Note: Spending even a half-hour daily could be impractical for busy healthcare providers. To critically read and assess a substantive medical paper could take at least 30 minutes, so the nonacademic practitioners or senior medical specialists in the examples above were spending the equivalent of nearly 3 to 5 work weeks, respectively, each year just reading. And, in the pain field, the 232 to 322 papers read each year would amount to merely scratching the surface — representing merely 4% to 5% of the 6,000 minimum that could be necessary just to keep current. Incidentally, a quick search of PubMed for all articles during the past year relating to humans and with pain in their titles revealed about 3,400 entries; although, as noted above, the NLM catalog is not all inclusive.Even if the time is invested in studying the medical literature, critiques of research quality have been largely negative. Some have observed that less than 1% of studies in most medical journals achieve stringent scientific standards, while others have argued that most research findings are erroneous [refs in Smith 2010]. Medical publishing is a colossal, profitable, and growing enterprise in which keeping pages filled with articles, often of dubious quality or merit, has a high priority.
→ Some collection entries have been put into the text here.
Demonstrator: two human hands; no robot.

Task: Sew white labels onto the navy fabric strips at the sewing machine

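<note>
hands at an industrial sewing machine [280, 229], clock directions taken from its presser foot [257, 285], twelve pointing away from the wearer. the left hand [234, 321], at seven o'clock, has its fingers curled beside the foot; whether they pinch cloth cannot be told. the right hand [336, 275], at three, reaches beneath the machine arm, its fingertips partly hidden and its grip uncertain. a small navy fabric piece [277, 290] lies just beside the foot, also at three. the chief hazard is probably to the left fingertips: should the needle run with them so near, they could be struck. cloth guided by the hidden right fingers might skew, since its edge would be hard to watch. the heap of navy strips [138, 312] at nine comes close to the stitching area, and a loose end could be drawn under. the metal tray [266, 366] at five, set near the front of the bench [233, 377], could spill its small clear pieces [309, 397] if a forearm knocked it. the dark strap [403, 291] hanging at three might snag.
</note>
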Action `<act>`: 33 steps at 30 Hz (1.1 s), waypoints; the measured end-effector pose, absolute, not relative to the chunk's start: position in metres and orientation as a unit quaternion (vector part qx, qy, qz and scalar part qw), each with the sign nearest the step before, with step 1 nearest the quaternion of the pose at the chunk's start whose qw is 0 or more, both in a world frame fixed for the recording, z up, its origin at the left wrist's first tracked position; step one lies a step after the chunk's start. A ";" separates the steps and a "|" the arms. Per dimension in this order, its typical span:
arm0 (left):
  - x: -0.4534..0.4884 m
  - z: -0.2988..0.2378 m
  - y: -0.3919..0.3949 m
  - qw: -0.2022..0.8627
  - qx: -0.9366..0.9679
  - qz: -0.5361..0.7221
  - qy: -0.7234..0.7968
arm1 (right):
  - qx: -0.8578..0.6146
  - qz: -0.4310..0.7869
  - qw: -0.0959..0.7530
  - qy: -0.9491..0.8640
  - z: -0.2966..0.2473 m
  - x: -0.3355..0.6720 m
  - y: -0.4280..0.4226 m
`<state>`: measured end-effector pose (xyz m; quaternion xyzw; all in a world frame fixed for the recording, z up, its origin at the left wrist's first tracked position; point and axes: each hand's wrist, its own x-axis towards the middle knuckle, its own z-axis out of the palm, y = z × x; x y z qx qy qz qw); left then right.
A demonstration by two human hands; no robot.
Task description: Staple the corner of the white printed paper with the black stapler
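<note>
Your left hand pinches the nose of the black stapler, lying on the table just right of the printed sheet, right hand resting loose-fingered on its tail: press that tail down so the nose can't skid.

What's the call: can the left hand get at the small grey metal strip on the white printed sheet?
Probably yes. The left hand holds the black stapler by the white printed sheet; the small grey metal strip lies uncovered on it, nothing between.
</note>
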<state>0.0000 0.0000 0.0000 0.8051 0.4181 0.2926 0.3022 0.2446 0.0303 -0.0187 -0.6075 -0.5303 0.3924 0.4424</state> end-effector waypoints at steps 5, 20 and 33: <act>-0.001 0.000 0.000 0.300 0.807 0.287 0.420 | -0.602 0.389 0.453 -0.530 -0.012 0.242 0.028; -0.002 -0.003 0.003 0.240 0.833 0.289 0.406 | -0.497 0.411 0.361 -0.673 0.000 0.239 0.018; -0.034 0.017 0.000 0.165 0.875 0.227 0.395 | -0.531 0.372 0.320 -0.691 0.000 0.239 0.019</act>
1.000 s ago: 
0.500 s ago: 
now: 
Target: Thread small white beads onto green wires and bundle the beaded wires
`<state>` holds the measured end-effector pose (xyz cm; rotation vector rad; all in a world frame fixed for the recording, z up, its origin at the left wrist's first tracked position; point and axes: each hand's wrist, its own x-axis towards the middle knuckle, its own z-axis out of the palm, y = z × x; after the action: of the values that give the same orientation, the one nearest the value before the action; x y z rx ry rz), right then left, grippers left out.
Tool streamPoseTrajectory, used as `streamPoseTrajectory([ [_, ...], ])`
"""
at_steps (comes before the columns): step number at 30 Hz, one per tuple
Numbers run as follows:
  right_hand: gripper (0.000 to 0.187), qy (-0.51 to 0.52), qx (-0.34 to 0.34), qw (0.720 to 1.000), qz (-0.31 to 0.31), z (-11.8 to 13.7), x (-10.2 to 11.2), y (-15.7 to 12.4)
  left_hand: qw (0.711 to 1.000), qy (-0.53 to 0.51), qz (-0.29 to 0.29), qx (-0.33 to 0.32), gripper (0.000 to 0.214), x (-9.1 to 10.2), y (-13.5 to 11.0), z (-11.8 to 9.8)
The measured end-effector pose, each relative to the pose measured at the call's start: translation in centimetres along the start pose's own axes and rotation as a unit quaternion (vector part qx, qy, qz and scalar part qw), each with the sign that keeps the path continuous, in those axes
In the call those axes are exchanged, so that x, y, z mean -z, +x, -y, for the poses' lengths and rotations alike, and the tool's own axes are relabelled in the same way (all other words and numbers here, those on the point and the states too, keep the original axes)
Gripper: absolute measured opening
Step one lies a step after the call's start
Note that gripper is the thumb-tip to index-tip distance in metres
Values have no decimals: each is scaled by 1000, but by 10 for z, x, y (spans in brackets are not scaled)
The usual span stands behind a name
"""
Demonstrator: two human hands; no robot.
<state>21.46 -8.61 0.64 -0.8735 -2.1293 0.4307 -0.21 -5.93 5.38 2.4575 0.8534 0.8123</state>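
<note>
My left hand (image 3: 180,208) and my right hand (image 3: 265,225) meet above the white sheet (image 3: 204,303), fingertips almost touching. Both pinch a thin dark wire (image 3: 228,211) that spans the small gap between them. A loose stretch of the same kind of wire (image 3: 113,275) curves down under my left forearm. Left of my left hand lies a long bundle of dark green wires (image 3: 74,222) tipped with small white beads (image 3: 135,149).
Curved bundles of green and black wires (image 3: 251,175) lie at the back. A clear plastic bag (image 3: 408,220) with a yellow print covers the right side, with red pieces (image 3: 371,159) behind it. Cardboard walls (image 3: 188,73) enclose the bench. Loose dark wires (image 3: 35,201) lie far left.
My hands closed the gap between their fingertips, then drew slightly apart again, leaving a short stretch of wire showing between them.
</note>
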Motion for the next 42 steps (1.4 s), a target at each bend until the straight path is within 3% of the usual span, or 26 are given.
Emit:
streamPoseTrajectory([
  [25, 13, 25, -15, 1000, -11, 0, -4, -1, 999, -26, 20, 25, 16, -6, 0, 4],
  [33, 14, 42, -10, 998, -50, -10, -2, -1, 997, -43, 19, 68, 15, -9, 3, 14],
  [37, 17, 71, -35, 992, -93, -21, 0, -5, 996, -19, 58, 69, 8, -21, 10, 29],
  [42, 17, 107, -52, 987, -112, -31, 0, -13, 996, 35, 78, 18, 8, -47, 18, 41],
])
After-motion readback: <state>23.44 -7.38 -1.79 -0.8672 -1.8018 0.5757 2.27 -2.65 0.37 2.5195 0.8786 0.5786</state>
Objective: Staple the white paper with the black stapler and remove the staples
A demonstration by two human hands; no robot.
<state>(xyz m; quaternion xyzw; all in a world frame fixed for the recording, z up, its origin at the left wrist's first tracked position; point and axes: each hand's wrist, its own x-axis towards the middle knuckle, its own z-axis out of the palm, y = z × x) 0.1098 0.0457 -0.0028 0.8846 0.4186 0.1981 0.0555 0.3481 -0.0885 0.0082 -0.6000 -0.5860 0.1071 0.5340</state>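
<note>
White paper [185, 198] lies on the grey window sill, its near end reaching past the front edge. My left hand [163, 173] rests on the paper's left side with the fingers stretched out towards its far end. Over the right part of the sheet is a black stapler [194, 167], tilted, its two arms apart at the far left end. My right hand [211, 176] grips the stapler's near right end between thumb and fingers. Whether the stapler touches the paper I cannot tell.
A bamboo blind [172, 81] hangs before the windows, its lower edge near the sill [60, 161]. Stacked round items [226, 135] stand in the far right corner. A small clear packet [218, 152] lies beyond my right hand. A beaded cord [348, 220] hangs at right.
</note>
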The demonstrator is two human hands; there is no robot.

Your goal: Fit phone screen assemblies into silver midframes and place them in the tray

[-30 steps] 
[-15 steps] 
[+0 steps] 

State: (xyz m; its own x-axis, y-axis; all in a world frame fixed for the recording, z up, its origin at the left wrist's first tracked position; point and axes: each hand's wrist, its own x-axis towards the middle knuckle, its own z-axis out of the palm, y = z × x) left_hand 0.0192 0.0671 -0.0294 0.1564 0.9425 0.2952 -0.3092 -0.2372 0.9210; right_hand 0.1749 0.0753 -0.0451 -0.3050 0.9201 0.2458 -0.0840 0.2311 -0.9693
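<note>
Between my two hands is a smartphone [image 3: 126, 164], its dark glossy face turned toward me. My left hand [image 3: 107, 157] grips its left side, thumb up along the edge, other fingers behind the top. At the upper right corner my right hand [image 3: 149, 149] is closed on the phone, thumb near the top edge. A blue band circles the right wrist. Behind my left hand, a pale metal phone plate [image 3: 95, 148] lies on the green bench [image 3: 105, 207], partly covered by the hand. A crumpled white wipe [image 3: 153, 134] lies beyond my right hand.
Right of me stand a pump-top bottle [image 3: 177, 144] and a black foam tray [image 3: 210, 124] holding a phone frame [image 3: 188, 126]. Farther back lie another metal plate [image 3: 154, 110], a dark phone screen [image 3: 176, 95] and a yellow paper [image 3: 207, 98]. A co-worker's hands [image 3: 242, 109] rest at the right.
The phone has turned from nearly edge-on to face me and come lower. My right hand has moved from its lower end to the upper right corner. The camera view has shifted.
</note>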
We have similarly discussed strong concerns about the veracity of a many research reports in the pain field [posting here and e-Briefing PDF here]. Therefore, a huge amount of time can be wasted reading articles that are methodologically flawed, biased, and/or of little clinical relevance — in short, they may be teaching the wrong lessons to begin with.
All of this means that healthcare providers face a daunting challenge if they attempt to keep current with the medical literature on pain care. Even the most motivated practitioners cannot read every article, every abstract, or even every title. Additionally, continuing medical education programs and courses have significant limitations, since these are only as good as the individual authors or presenters who, themselves, may not be keeping up with the literature.
As Fraser and Dunstan  observe, “The gap between what we can learn and what is known is increasing all the time. We now know less and less about more and more, so being expert means knowing and publicly acknowledging the limits of your ignorance.” One great concern is that “colleagues in the same medical discipline may inhabit intellectual worlds with little overlap.”
For patient care this means that the success or failure of a pain treatment plan may hinge on whether or not the individual practitioner has attempted to keep current on the latest developments in the field, as well as what they have taken the time to learn about in depth. No one can be expert in all aspects of pain care, so the best practitioners can do is understand the limitations of their knowledge or skills and take these into account.
> Fraser AG, Dunstan FD. On the impossibility of being expert. BMJ. 2010(Dec 18);341:1281-1282 [article here].
> Robert C, Wilson CS, Nonnadieu S, et al. Evolution of the Scientific Literature on Pain from 1976 to 2007. Pain Med. 2010;11(5):670-684 [abstract].
> Smith R. Strategies for coping with information overload [editorial]. BMJ. 2010(Dec 18);341:1314-1315 [article here].
> Tenopir C, King DW, Bush A. Medical faculty's use of print and electronic journals: changes over time and in comparison with scientists. J Med Libr Assoc. 2004;92(2):233-41 [article here].